There has also been some lack of clarity regarding which components of the complex contribute to various elements of the insertion site. The deep portion of the triceps has been recognized to originate from the medial head of the triceps and it is muscular almost to the point of insertion, with more tendinous fibers in the superficial part of this deep portion.3, 12 The superficial distal triceps tendon originates from the long and lateral heads of the triceps and has a distinct and well-structured tendinous insertion on the posterior aspect of the olecranon.

The insertional footprint has been variably reported in earlier reports as ranging from 280 to 646 mm2.10, 11 Our findings are in the middle of this range, and this variability most likely results from the definition of what constitutes the footprint, because some authors, such as Keener et al, have only included the superficial tendinous attachment in this definition. Including the deep muscular portion of the triceps in the definition of what constitutes the footprint would seem logical.3, 20

The anatomic arrangement of the distal triceps footprint insertion may have functional implications. Confluence of the capsule with the muscle close to the insertion and the findings of direct muscle fibers insertion into the posterior capsule suggest a possible role in proprioception. Further clinical relevance might include limiting the amount of olecranon that can be removed before violating the insertional footprint. A study by Moritomo et al described the use of an osteochondral autograft of the ipsilateral posterior olecranon to reconstruct coronoid-deficient elbows. We have described that limiting the osteotomy to 1 cm distal to the tip of the olecranon will be safe in 9 of 10 cases.
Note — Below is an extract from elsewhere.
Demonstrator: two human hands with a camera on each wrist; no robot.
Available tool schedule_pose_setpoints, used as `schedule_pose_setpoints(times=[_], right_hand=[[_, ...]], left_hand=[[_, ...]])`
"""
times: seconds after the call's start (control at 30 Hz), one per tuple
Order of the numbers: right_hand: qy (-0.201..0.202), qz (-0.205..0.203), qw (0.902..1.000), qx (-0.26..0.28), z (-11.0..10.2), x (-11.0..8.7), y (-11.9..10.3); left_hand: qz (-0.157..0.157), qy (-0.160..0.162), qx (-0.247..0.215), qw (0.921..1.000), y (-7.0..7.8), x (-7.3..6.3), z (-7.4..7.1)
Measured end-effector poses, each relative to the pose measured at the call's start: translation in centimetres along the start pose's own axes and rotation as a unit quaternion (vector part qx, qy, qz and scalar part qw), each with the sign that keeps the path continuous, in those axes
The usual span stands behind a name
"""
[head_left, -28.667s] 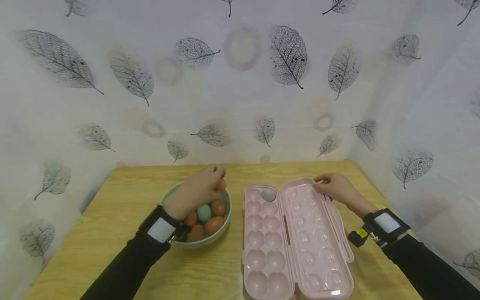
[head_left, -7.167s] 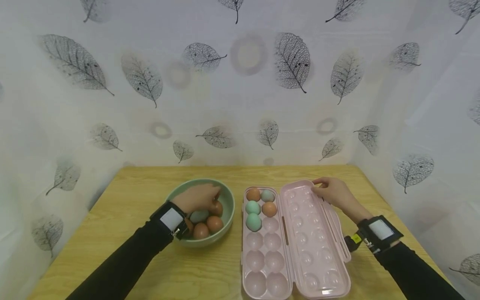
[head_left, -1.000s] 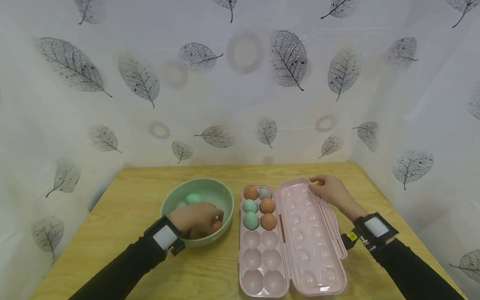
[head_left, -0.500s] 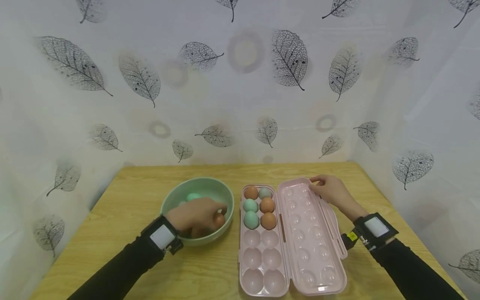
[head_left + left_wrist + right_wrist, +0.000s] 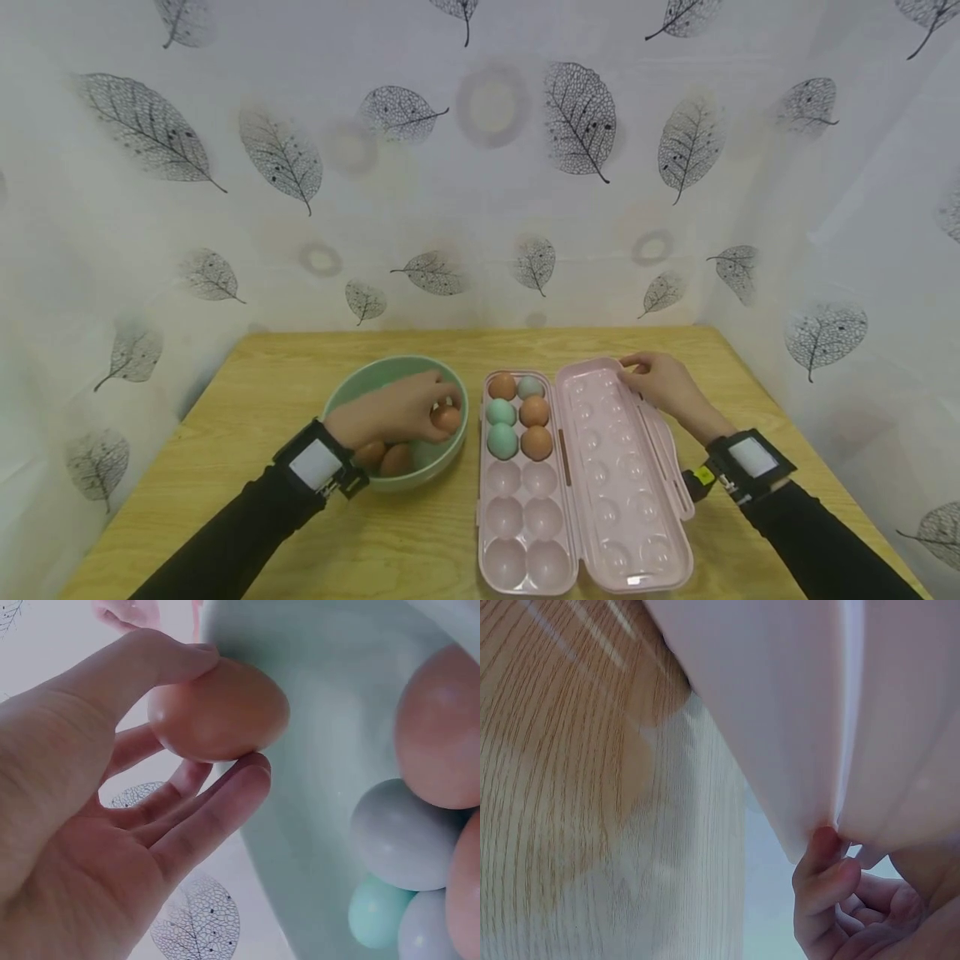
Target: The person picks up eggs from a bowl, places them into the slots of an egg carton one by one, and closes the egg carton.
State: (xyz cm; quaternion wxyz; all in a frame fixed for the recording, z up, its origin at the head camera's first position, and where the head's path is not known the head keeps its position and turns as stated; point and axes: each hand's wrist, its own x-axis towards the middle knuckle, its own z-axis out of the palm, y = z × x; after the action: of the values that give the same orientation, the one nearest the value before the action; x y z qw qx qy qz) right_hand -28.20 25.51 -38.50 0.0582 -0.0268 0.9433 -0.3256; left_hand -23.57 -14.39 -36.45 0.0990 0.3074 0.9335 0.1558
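Nearest, rising from the bottom corners, a left black fabric sleeve [image 5: 232,529] and a right black fabric sleeve [image 5: 825,533], each leading to a black wristband with a white square patch: left wristband [image 5: 315,462], right wristband [image 5: 752,457]. Beneath, a yellowish wood-grained tabletop [image 5: 420,550].

Right of centre, a long pink plastic egg carton [image 5: 523,498] with two columns of round cups; hinged along its right side, a dimpled pink plastic lid [image 5: 624,487], folded out. In the carton's three farther rows, six eggs. Third row from the far end: mint-green egg [image 5: 502,442] left, brown egg [image 5: 536,443] right. Second row: another mint-green [image 5: 501,412] left, another brown [image 5: 535,411] right. Farthest row: brown [image 5: 502,386] left, grey-green [image 5: 530,387] right.

Just left of the carton, a round pale-green bowl [image 5: 437,454]. Inside, brown eggs [image 5: 396,460], plus grey eggs [image 5: 409,834] and a mint one [image 5: 379,911] in the left wrist view.

Over the bowl, left hand [image 5: 401,407], thumb and fingertips clamped on a smooth reddish-brown oval egg [image 5: 447,419], close to the right rim; cannot tell whether touching the bowl.

At the lid's far right corner, right hand [image 5: 663,387], thumb and forefinger pinching the pink edge, other fingers bent.

Farthest, a whitish sheet [image 5: 480,196] printed with dark skeleton leaves.
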Motion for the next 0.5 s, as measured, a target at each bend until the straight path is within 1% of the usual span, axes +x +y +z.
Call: schedule_pose_setpoints(times=[0.23,0.33,0.5], right_hand=[[0.004,-0.003,1.0,-0.002,0.0,0.0,0.1],[0.006,-0.007,1.0,-0.002,0.0,0.1,0.1],[0.004,-0.005,1.0,-0.001,0.0,0.1,0.1]], left_hand=[[-0.004,0.016,-0.009,0.9998,0.8,-0.1,-1.2],[-0.002,0.024,-0.001,0.9997,1.2,0.1,-1.6],[0.004,0.031,-0.002,0.9995,2.0,0.4,-1.9]])
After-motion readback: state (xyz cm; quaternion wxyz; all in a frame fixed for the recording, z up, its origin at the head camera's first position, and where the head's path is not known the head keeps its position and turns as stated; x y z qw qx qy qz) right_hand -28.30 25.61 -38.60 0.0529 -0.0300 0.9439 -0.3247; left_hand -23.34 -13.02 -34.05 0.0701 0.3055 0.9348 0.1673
The occurrence of partial triceps ruptures may be explained by the fact that the deep portion of the triceps is centrally located on the olecranon and is smaller than the superficial tendinous portion.2, 8, 12 Differential strength at different positions of elbow flexion may also be explained by the specific portion and location of the insertion that is involved and can be related to the different length/tension relationship of each head at different flexion angles. The mechanical advantage for each portion of the triceps may change with elbow position and may influence the location of the injury depending on the position of the arm when the injury occurs. A study by Madsen et al described a triceps rupture in a weightlifter corresponding to the medial head of the triceps that resulted in profound weakness from full to 90° of flexion but with nearly normal strength in terminal extension. This deficiency resolved with repair. Athwal et al reported 2 patients with partial ruptures of the deep portion. Clinically, they complained of pain against elbow extension without a palpable defect, 1 of them without weakness.

The limitations of this study include the absence of advanced imaging or histologic analysis that could help differentiate the component parts of the triceps, but careful dissection tracing the origins of the muscles was performed and may obviate the need for additional imaging. Also, the average age of the specimens being 72 years might have influenced some of the morphologic characteristics we have described, but all elbows were analyzed for the presence of osteoarthritis, which was an exclusion criterion. We believe, however, that these limitations do not affect the findings of the study.

Conclusion

There is increasing evidence of the presence of distinct footprint areas in the olecranon for the posterior elbow capsule, the medial head of the triceps, and the common tendon of the long and lateral head of the triceps. The medial head of the triceps is separated from the rest of the triceps by a distinct plane of cleavage and represents the deep attachment of the complex. The morphologic features and numeric values reported in our study can be of help in the surgical repair of partial and complete distal triceps tendon ruptures as well as when designing procedures that require partial or complete detachment of the triceps or removal of portions of the olecranon.

Disclaimer

The authors, their immediate families, and any research foundation with which they are affiliated have not received any financial payments or other benefits from any commercial entity related to the subject of this article.